_EXERCISE INSTRUCTIONS_
A line below contains "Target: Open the", and a later one contains "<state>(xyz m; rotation". Repeat both, with every line between them, exactly.
┄┄┄┄┄┄
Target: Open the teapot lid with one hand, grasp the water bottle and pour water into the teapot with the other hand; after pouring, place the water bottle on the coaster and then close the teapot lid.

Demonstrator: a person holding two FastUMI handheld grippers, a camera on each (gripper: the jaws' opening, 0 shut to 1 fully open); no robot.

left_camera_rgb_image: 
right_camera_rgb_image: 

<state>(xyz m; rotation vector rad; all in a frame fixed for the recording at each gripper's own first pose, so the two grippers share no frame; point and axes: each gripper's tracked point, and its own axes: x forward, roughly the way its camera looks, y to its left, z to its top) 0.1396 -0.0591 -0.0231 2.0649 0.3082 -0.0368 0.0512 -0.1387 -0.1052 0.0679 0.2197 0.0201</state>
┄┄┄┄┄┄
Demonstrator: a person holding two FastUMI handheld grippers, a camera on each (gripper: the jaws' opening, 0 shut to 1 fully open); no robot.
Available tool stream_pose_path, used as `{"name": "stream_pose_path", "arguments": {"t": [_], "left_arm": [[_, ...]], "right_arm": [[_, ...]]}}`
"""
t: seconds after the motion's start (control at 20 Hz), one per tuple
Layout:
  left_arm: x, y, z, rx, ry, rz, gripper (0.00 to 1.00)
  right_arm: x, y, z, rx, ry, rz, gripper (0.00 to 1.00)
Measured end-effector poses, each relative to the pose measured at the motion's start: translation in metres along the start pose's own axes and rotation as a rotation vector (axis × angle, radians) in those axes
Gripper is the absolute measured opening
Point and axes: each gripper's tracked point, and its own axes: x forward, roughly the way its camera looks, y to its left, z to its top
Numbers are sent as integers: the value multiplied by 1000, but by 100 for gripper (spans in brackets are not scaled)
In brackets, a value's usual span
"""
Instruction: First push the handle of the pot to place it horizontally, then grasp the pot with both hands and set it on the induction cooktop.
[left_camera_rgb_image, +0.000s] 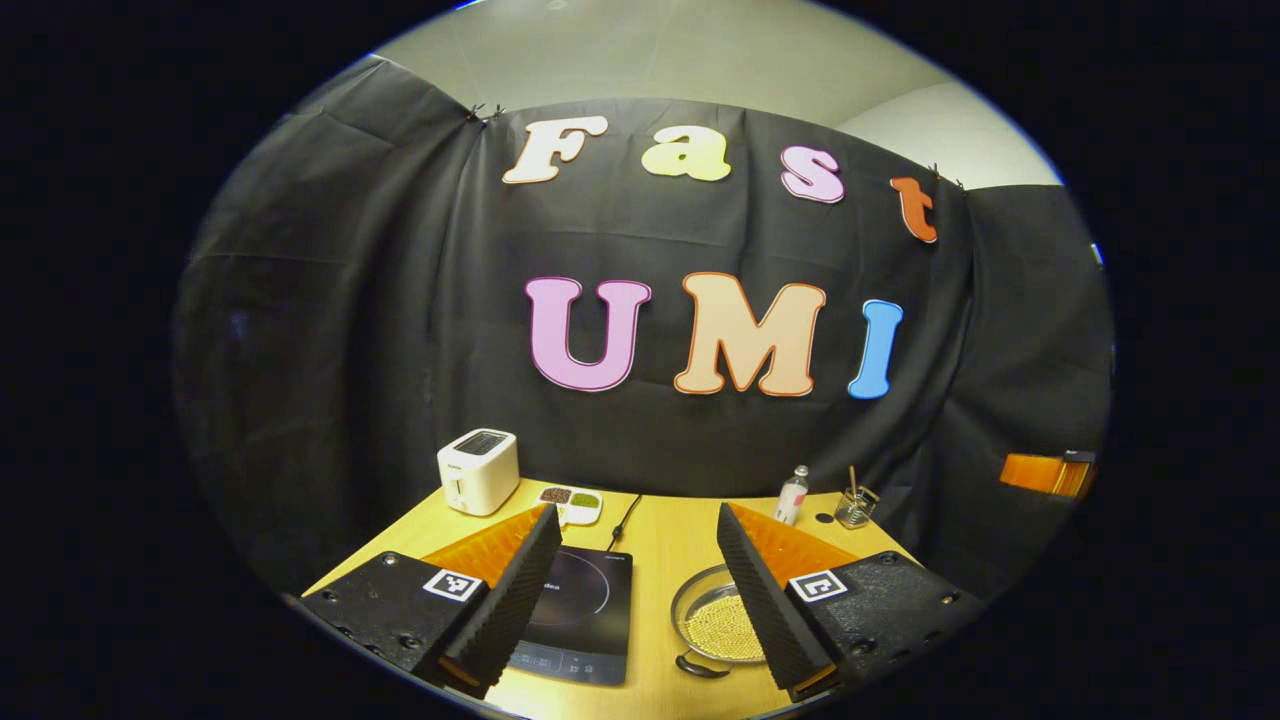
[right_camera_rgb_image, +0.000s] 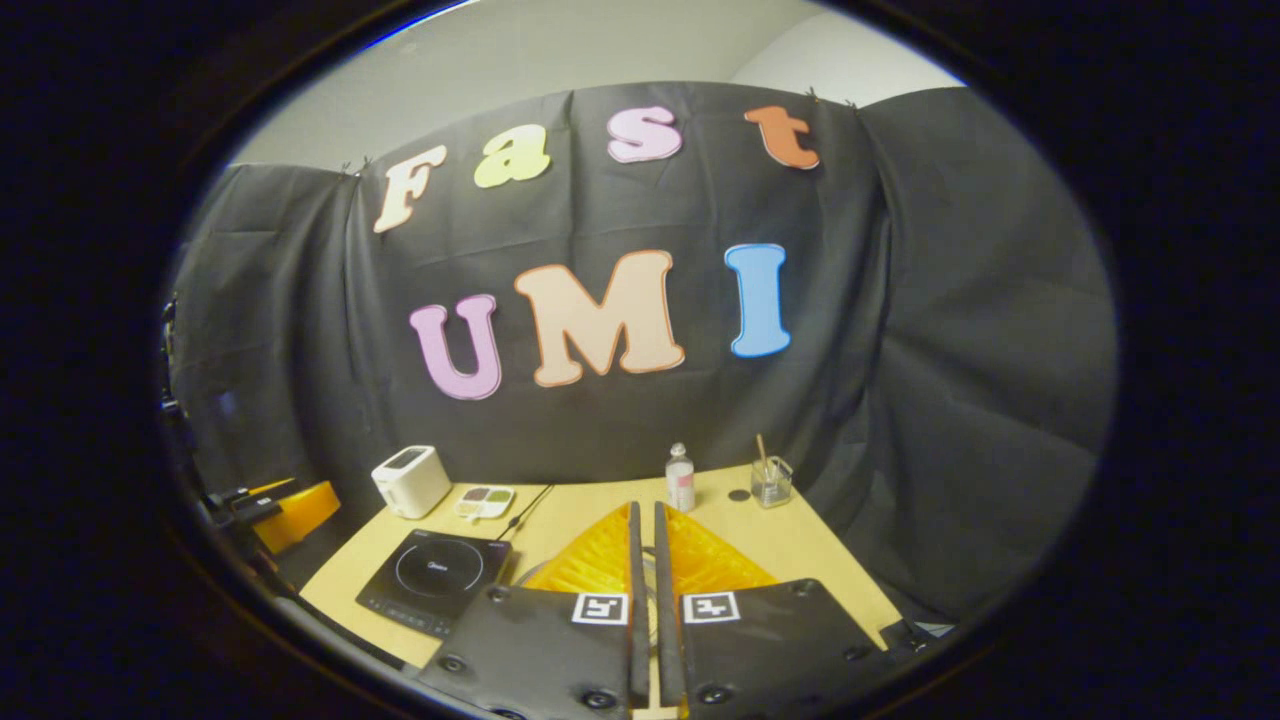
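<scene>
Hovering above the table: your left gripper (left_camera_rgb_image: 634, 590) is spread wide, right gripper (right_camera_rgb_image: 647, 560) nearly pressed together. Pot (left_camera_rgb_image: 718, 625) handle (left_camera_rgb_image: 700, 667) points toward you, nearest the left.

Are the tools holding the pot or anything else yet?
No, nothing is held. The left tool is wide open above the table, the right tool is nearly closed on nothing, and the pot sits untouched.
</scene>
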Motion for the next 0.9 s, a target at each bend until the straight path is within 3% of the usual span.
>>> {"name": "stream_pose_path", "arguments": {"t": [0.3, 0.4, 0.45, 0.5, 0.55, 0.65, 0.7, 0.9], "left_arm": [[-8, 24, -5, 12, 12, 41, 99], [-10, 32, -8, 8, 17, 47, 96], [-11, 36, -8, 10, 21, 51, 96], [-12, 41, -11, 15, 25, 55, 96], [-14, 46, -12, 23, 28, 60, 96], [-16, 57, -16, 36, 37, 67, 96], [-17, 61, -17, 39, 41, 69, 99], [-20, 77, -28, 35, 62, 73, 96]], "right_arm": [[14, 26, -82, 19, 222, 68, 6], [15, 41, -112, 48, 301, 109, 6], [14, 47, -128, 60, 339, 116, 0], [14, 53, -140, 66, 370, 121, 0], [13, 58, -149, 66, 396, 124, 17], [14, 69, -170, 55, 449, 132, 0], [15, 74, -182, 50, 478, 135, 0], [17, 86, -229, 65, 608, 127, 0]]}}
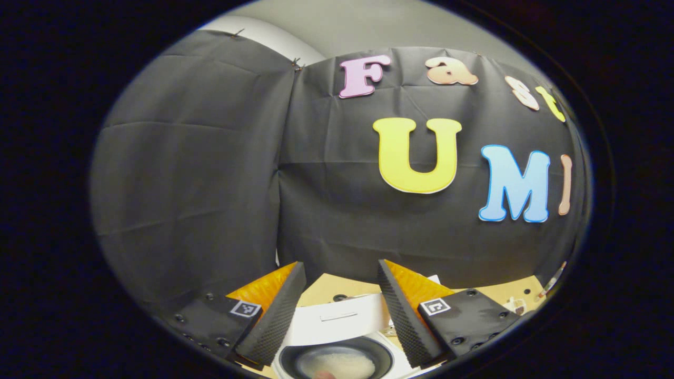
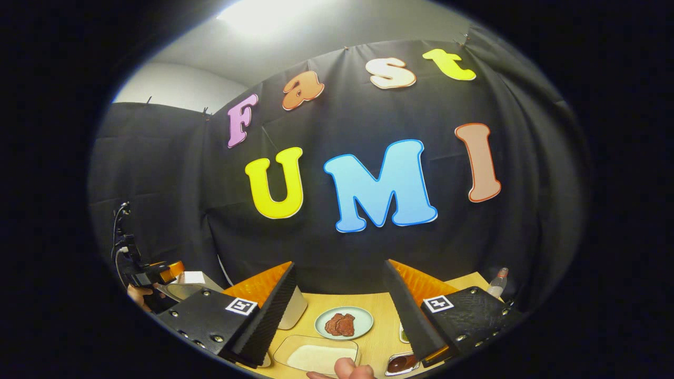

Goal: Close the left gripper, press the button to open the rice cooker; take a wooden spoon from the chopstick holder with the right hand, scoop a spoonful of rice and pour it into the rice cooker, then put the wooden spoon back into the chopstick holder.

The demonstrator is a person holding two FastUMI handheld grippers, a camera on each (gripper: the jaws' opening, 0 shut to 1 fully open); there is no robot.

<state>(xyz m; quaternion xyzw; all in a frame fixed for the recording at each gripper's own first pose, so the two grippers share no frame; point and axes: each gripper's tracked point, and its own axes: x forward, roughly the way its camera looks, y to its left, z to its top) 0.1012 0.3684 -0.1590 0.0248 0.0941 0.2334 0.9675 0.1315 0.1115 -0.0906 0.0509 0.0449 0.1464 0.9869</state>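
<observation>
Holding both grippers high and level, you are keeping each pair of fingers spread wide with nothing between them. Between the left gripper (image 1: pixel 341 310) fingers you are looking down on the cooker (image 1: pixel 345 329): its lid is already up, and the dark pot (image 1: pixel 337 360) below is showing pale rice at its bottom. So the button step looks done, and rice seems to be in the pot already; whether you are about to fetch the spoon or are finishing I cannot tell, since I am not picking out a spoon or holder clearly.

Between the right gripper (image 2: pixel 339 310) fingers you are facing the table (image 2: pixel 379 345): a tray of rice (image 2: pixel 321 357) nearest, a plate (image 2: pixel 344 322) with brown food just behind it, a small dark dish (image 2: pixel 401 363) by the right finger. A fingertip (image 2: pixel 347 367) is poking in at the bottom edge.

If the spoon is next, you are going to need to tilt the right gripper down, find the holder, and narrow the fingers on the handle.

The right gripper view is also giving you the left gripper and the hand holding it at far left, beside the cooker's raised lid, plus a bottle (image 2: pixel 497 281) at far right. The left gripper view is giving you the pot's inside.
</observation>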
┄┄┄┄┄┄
_ANSWER TO THIS TASK_
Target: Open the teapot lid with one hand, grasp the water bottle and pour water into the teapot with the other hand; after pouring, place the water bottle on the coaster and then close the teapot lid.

Demonstrator: a person holding two FastUMI handheld grippers, a camera on each (gripper: the jaws' opening, 0 shut to 1 fully open); no robot.

left_camera_rgb_image: 
right_camera_rgb_image: 

<state>(xyz m; rotation vector rad; all in a frame fixed for the recording at each gripper's own first pose, so the two grippers share no frame; point and axes: each gripper's tracked point, and its own axes: x forward, roughly the way its camera looks, y to its left, z to its top) 0.1396 -0.0591 -0.0231 2.0649 0.3082 -0.0368 0.0512 -0.1387 -0.1052 0.0679 0.2197 0.0201</state>

The required output has been given.